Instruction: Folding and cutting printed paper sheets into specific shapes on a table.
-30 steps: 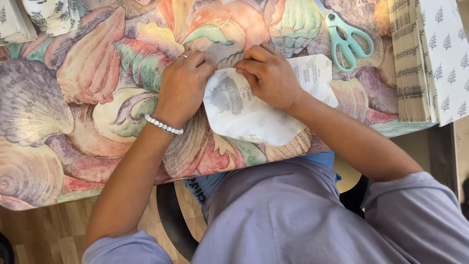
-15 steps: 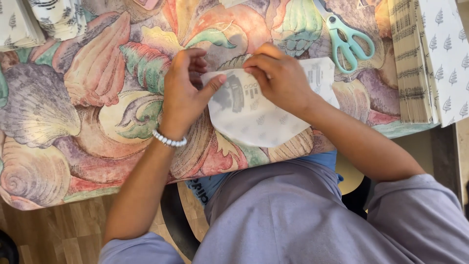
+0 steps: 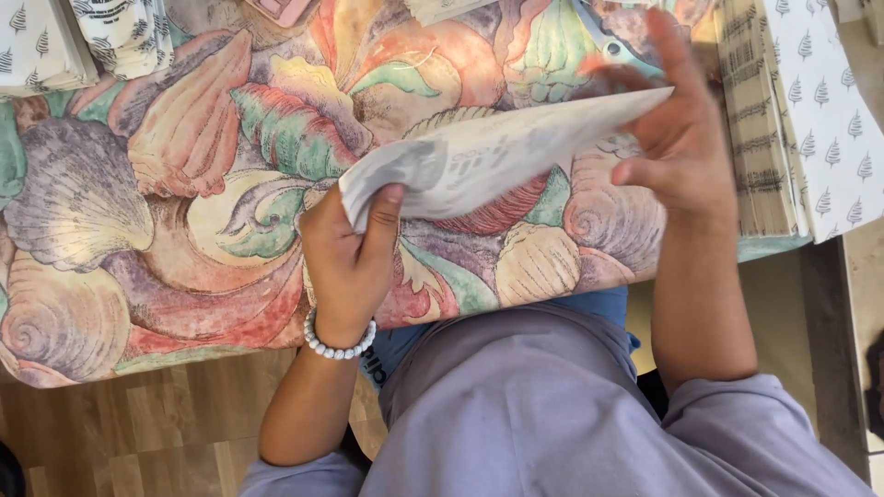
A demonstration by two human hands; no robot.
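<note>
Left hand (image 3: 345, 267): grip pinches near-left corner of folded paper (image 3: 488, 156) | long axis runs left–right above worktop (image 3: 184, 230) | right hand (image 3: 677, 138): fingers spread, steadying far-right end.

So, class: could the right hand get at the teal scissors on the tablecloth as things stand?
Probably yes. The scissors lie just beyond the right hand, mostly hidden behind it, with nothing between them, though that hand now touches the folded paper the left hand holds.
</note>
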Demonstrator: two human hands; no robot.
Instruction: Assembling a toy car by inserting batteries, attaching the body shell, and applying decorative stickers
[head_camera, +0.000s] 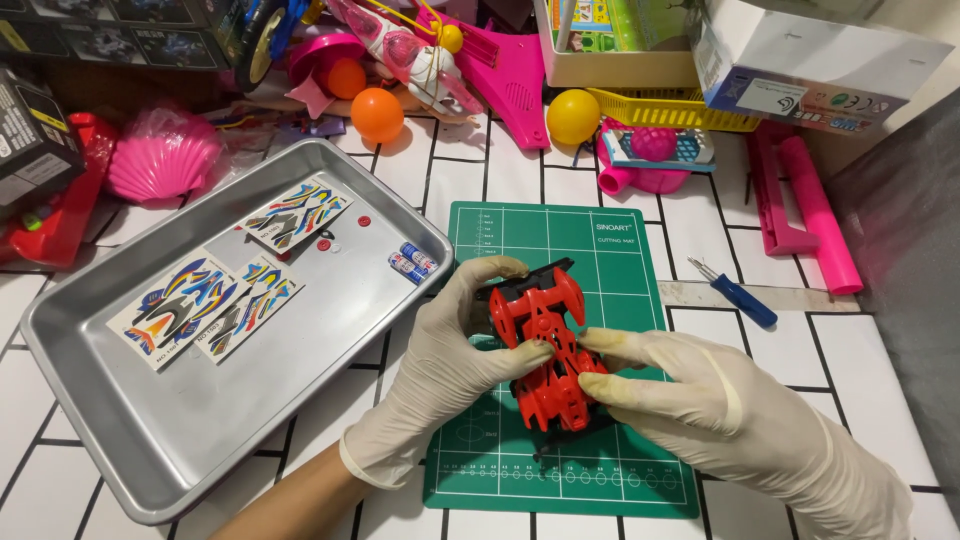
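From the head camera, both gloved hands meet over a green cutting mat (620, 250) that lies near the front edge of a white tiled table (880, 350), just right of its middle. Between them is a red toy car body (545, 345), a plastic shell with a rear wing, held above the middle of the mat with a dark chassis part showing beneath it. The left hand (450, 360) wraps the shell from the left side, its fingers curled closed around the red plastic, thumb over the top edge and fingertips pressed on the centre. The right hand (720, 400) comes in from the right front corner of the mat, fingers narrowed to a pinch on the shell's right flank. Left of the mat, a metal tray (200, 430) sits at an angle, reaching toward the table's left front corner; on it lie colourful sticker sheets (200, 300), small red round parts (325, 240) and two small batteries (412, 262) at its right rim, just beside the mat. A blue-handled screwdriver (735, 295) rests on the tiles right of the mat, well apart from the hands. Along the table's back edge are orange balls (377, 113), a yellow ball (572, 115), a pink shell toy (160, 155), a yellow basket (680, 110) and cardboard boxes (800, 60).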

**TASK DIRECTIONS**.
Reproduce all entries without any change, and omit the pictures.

**SOLUTION TO THIS TASK**.
Instruction: Folding and cutting printed paper sheets into specific shapes on a table.
-30 steps: 
-15 steps: 
+0 steps: 
A demonstration by two human hands; no robot.
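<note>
Left hand (image 3: 345, 267): grip pinches near-left corner of folded paper (image 3: 488, 156) | long axis runs left–right above worktop (image 3: 184, 230) | right hand (image 3: 677, 138): fingers spread, steadying far-right end.

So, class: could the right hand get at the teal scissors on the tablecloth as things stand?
Probably yes. The scissors lie just beyond the right hand, mostly hidden behind it, with nothing between them, though that hand now touches the folded paper the left hand holds.
</note>
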Demonstrator: two human hands; no robot.
Instruction: Assembling a toy car by inserting batteries, attaching the body shell, and applying decorative stickers
[head_camera, +0.000s] 
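From the head camera, both gloved hands meet over a green cutting mat (620, 250) that lies near the front edge of a white tiled table (880, 350), just right of its middle. Between them is a red toy car body (545, 345), a plastic shell with a rear wing, held above the middle of the mat with a dark chassis part showing beneath it. The left hand (450, 360) wraps the shell from the left side, its fingers curled closed around the red plastic, thumb over the top edge and fingertips pressed on the centre. The right hand (720, 400) comes in from the right front corner of the mat, fingers narrowed to a pinch on the shell's right flank. Left of the mat, a metal tray (200, 430) sits at an angle, reaching toward the table's left front corner; on it lie colourful sticker sheets (200, 300), small red round parts (325, 240) and two small batteries (412, 262) at its right rim, just beside the mat. A blue-handled screwdriver (735, 295) rests on the tiles right of the mat, well apart from the hands. Along the table's back edge are orange balls (377, 113), a yellow ball (572, 115), a pink shell toy (160, 155), a yellow basket (680, 110) and cardboard boxes (800, 60).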

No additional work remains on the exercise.